We also visited a small orphanage called Juno, which houses about 20 children.  When we pulled into the grounds of the orphanage, the children came running to greet us.  They clamored to grab a hand, jump into an adult's arms, and have someone show them the love that they have never known.... the unconditional love of a parent that nurtures, protects, and cares for them.  I had a sweet 5 year old girl named Meme that instantly claimed me as her "mom" and didn't let go.  As I held her and played with her, I realized how many times I have done that with my own children, but it's something we take for granted.  Our children always have us looking out for them, praying for them, tending to them, raising them.....that's all these children would love to have, but they only have each other.  However, the JOY in their deep, brown eyes was immeasurable!  They played and sang songs with their whole hearts, and radiated peace and love even in the situation they were being raised in.  It is a lesson that we can all learn from the heart of a child....to find the joy and peace of Christ no matter what our situation is~

I came to Haiti to be a blessing to the children, but in the end, I was the one that was truly blessed~
xxxooo

I grew up in a small rural Minnesota town as the son of a charismatic preacher. One of the benefits of this experience was meeting missionaries from all over the world. They would come to the church to raise support - we would always host them at the house for a meal. I grew up hearing secondhand accounts including inspiring stories from India, Africa, China, the mountains of Mexico, all the way to Eastern Europe and its struggle with communism and faith. I've since been to many of those places.
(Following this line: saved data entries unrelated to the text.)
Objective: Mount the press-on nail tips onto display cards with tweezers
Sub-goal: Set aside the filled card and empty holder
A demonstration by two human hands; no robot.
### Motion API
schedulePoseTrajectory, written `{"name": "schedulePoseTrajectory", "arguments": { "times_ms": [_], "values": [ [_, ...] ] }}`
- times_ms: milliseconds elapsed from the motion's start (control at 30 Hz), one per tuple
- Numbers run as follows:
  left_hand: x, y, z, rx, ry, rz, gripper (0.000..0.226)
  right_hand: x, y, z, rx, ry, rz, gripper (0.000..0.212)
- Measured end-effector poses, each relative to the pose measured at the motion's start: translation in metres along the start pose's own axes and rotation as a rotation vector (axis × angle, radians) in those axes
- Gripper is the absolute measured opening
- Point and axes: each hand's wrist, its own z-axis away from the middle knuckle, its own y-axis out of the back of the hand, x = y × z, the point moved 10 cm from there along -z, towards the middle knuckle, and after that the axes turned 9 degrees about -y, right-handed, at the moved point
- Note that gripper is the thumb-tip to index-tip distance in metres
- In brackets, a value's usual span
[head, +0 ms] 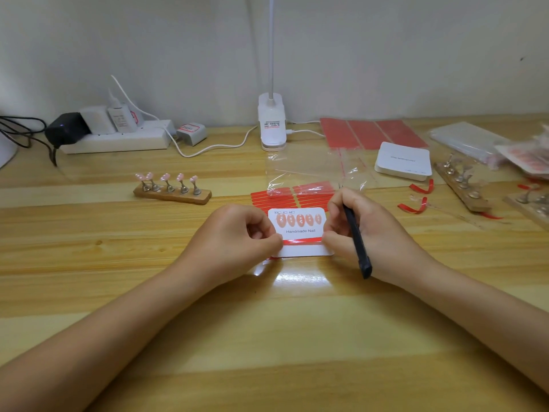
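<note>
Head view: left hand (237,236) pinches display card (300,231) edge; right hand (359,230) grips black tweezers (358,242), thumb on card.

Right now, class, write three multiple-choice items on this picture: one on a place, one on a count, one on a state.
1. Where is the wooden stand with pink tips?
A. left of the card
B. on the card
C. under the lamp

2. How many nail tips sit on the display card?
A. two
B. five
C. eight

3. What is the right hand holding?
A. nothing
B. a bag
C. black tweezers

Answers: A, it stands beyond the left hand; B, five in one row; C, fingers curl round them.
</note>
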Motion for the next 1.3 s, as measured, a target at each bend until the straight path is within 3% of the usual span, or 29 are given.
{"name": "schedulePoseTrajectory", "arguments": {
  "times_ms": [867,1067,1167,1300],
  "values": [
    [-0.004,-0.008,-0.002,-0.029,0.137,-0.091,0.015,-0.007,-0.006,0.002,0.078,0.084,0.312,0.028],
    [0.007,0.001,-0.001,0.033,0.023,-0.245,0.026,-0.005,0.009,0.005,0.189,0.096,0.294,0.028],
    [0.025,0.002,0.004,0.084,-0.138,-0.341,0.020,-0.030,0.015,0.018,0.298,0.284,0.339,0.017],
    [0.046,-0.007,0.004,0.047,-0.325,-0.304,0.011,-0.048,-0.018,0.033,0.217,0.535,0.657,0.006]
  ]
}}
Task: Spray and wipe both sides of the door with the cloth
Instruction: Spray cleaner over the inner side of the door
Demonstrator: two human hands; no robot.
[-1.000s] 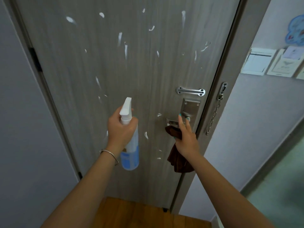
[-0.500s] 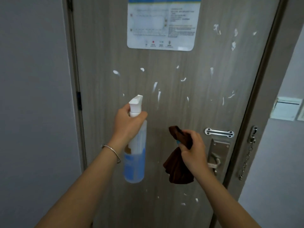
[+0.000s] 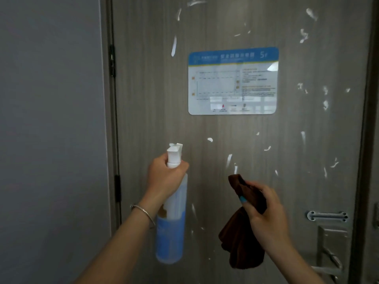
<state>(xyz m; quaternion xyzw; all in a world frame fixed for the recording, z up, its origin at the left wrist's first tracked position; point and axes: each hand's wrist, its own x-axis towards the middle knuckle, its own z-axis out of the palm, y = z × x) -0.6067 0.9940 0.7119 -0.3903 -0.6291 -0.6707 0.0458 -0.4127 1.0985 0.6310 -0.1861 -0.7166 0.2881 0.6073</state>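
Door [image 3: 235, 140] notice [image 3: 233, 80] now lower in view; handle seemingly released.

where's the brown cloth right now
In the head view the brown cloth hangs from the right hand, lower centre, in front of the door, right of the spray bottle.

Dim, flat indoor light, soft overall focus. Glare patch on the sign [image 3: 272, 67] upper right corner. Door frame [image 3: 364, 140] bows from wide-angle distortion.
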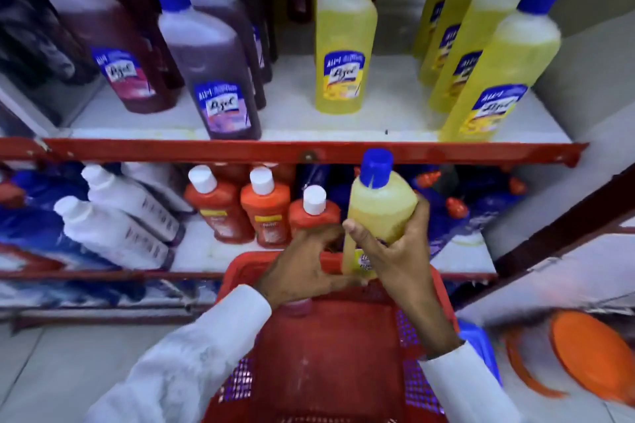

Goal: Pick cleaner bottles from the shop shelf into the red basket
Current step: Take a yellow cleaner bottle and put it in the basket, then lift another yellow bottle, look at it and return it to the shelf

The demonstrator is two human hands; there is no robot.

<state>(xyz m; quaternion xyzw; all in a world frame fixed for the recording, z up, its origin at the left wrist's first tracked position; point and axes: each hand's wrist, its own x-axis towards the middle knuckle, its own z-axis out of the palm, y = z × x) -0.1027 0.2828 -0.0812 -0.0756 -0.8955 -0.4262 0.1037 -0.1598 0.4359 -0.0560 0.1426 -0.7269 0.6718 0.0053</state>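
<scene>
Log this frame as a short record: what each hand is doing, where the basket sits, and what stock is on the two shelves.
right hand: gripping a yellow cleaner bottle with a blue cap, held upright over the basket's far rim
left hand: at the bottle's lower end by the far rim; grasp unclear
red basket: below the hands, in front of the lower shelf; contents mostly hidden
upper shelf: purple bottles left, yellow bottles right
lower shelf: white bottles, orange bottles
</scene>
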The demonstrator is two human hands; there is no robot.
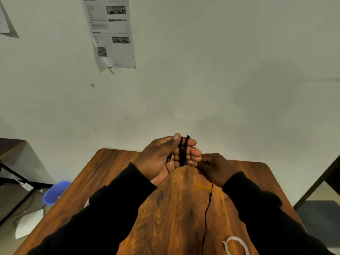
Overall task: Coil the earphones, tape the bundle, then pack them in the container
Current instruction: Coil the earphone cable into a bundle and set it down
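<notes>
Black earphone cable [183, 151] is wound in several turns around the fingers of the left hand [161, 159], which is raised above the wooden table [176, 208] with the palm facing the camera. The fingers of that hand are held side by side and lightly curled inside the loops, and the thumb [173, 139] lies alongside the turns at the top. What appears to be the plug shows as a short dark piece against the palm.

The right hand [215, 167] is just beside the coil, fingers closed in a pinch on the free run of cable. From that hand the unwound tail [207, 212] hangs down toward the table and leaves the frame at the bottom edge.

Step in hand, as judged: coiling, not yet complete, since a long tail remains. The next move calls for carrying the pinched run around the left fingers again while keeping even tension, so that the existing turns do not slip off the fingertips.

A whitish curved object [236, 242], possibly tape, lies on the table near the right sleeve; its identity cannot be confirmed.

Containers: no packing container can be identified on the table. A blue tub [55, 192] stands on the floor left of the table; its contents cannot be seen
</notes>
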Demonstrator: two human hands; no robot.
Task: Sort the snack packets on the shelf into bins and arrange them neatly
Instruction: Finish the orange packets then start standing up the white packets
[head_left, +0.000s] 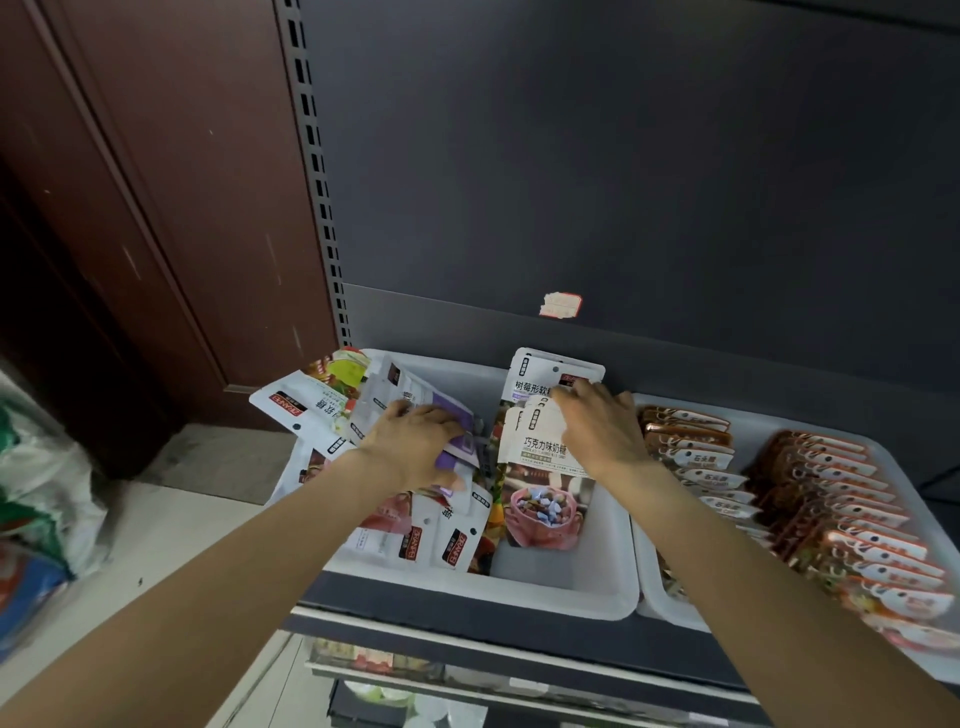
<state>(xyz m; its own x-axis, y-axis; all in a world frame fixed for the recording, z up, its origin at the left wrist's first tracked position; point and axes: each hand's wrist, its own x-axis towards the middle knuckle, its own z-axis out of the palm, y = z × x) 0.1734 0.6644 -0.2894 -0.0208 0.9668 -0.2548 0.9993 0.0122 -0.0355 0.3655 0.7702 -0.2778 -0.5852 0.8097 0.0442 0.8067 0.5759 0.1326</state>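
Head view looks down on a dark grey metal shop shelf (519, 616) carrying two white plastic bins side by side. In the left white bin (571, 597) the sorting is under way: the left hand (415, 447) grips a glossy white-and-purple snack packet (457, 441) lying on a loose, tumbled heap of white glossy packets (322, 415) that spills over the bin's left edge, while the right hand (602, 431) pinches the tops of a few upright white packets printed with a pink cup of candies (540, 499), which stand in the bin's right half against its far wall. My reading is that the step in hand is pulling like packets out of the jumble and standing them in a row; most of the heap looks unsorted yet. The next move probably calls for lifting the purple packet clear without dragging its slippery neighbours off the edge, then slotting it beside its own kind while the right hand steadies the standing row so it does not topple. The right white bin (670, 613), touching the first, already holds tidy overlapping rows of brown-and-white packets (810, 499). Behind rises a dark grey back panel (623, 182) bearing a torn pale sticker (561, 304); a perforated upright (317, 171) edges it. To the left are a reddish-brown wooden door (156, 182), a pale floor and crumpled plastic bags (36, 493).
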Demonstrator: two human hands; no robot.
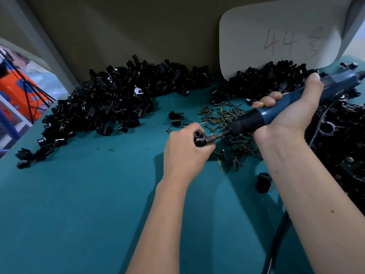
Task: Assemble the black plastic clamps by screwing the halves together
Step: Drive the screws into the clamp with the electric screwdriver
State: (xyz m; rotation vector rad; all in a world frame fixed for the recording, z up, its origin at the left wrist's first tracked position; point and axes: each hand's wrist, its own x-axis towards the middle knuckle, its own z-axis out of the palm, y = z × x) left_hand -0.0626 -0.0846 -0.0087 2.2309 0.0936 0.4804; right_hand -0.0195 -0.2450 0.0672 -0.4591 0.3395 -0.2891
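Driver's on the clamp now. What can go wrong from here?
1. The left hand holds the clamp in the air, unsupported; the driver bit could slip off towards the fingers.
2. The driver meets the clamp at a slant, so the screw may cross-thread.
3. The right hand's forearm hangs over the loose screws and could scatter them.

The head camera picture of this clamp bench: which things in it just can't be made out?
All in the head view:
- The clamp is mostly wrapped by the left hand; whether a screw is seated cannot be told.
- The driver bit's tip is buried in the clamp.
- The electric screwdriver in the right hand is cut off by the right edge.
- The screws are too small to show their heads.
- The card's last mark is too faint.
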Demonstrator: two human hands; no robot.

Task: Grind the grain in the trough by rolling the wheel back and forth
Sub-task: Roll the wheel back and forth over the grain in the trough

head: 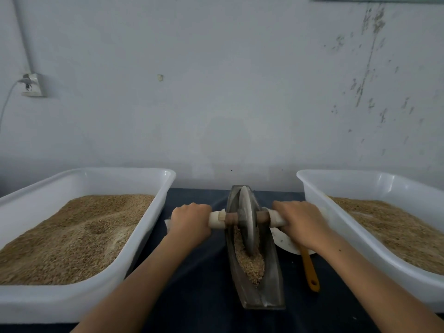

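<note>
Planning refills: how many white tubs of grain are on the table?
2. One tub sits left of the trough, the other tub right of it. Others may lie outside the view.
</note>
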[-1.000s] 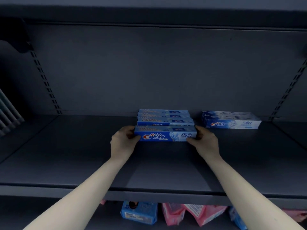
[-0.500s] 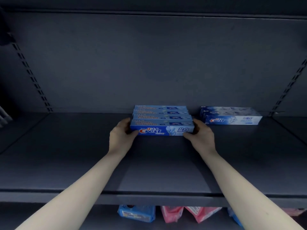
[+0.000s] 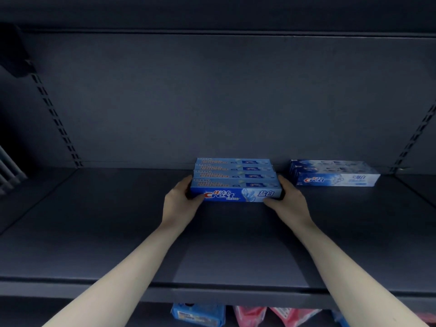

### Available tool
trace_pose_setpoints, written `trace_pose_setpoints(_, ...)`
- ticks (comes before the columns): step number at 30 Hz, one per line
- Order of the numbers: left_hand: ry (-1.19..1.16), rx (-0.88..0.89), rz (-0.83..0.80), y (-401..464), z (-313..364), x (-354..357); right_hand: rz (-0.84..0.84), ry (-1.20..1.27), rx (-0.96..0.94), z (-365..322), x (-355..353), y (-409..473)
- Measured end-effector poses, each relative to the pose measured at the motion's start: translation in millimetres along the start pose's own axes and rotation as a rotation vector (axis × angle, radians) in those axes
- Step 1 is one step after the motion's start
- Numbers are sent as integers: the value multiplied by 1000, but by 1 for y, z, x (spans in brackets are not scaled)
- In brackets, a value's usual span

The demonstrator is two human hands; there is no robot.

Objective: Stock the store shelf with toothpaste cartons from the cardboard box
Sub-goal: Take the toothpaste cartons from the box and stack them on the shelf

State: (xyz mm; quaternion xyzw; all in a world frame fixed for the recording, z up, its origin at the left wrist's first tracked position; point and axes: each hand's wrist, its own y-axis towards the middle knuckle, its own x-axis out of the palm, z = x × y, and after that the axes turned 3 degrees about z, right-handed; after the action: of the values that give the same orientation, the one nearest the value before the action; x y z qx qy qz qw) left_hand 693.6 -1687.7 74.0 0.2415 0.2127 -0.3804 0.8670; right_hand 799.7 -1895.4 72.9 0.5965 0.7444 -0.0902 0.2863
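Several blue Crest toothpaste cartons (image 3: 236, 169) lie side by side in a row running toward the back of the dark grey shelf (image 3: 118, 220). The front carton (image 3: 236, 191) is held at both ends: my left hand (image 3: 180, 201) grips its left end and my right hand (image 3: 289, 200) grips its right end, thumbs on the front face. It rests on the shelf against the carton behind it. A paler blue-and-white Crest carton group (image 3: 335, 173) lies to the right, near the back wall. The cardboard box is out of view.
The shelf's back panel (image 3: 212, 102) rises just behind the cartons, with slotted uprights at left (image 3: 56, 119) and right (image 3: 415, 135). Another shelf hangs overhead. Below the front edge (image 3: 212, 293), blue (image 3: 198, 315) and pink (image 3: 271, 317) packets sit on a lower shelf.
Both hands have pushed the front carton back against the row behind it; the small gap seen a second ago has closed. My view shifted slightly.
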Motion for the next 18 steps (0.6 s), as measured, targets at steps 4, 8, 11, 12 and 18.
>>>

I came to Haiti for the first time four days ago. In terms of my heart and faith, it truly may as well have been a lifetime ago. The single difference for me is simply this: the third world has been a single "problem" my whole life.  It weighed on me as something big, confusing, and impossible. Until yesterday. We were delivering three tanker-sized truck loads of water to Cite Soleil where I held the face of a two year old in my hands. I looked deep in to his beautiful, deep brown eyes and saw my own two year old son.

The single problem of poverty mushroomed in the span of one single, life-changing connection with someone whose name I don't even know. Instead of something singular, it became billions. The story of world-wide poverty became for me the names and faces of 80% of the world - but as individuals who each have a soul and a story. It landed on me like a weight I have never felt. As I hugged the water hose, watching desperate people clamor to fill dirty buckets with clean water, I wrapped both arms around it as if it held my salvation.

Poverty is not the reality. People are. hey live in poverty. And we can help.

Giving back is greater than. Period.

Thursday, May 9, 2013

Love Wins.

Today was our first day out and about in the city (for the part of the team that arrived on Wednesday). There's so much that I could mention - we had the opportunity to attend a sunrise church service, visit two schools that Healing Haiti works with, we welcomed the second team to Haiti mid-afternoon, and we had the chance to walk with, hold, and spend time with many of the beautiful children of Haiti. But the experience that hit me between the eyes came when we visited Gertrude's, a home for disabled children.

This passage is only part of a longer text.